Pipeline Explorer

These details have not been verified by PyPI

Project links

Homepage

GitHub Statistics

View statistics for this project via Libraries.io, or by using our public dataset on Google BigQuery

Development Status
- 2 - Pre-Alpha
Intended Audience
- Developers
License
- OSI Approved :: MIT License
Natural Language
- English
Programming Language

Project description

Pipeline Explorer

Classes and functions to explore and reproce the performance obtained by thousands of MLBlocks pipelines and templates accross hundreds of datasets.

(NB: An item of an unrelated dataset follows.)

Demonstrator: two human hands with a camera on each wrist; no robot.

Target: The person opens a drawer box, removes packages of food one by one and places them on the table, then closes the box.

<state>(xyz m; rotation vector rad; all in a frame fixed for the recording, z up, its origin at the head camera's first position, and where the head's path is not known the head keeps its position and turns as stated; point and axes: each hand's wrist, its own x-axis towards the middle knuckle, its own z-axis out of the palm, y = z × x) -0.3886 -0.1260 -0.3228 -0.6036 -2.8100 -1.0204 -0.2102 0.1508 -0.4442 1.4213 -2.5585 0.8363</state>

Free software: MIT license
Documentation: https://HDI-Project.github.io/piex
Homepage: https://github.com/HDI-Project/piex

Getting Started

Installation

$ git clone git@github.com:HDI-Project/piex.git
$ cd piex
$ pip install -e .

Usage

The S3PipelineExplorer

The S3PipelineExplorer class provides methods to download the results from previous tests executions from S3, see which pipelines obtained the best scores and load them as a dictionary, ready to be used by an MLPipeline.

To start working with it, it needs to be given the name of the S3 Bucket from which the data will be downloaded.

For this examples, we will be using the ml-pipelines-2018 bucket, where the results of the experiments run for the Machine Learning Bazaar paper can be found.

from piex.explorer import S3PipelineExplorer

piex = S3PipelineExplorer('ml-pipelines-2018')

The Datasets

The get_datasets method returns a pandas.DataFrame with information about the available datasets.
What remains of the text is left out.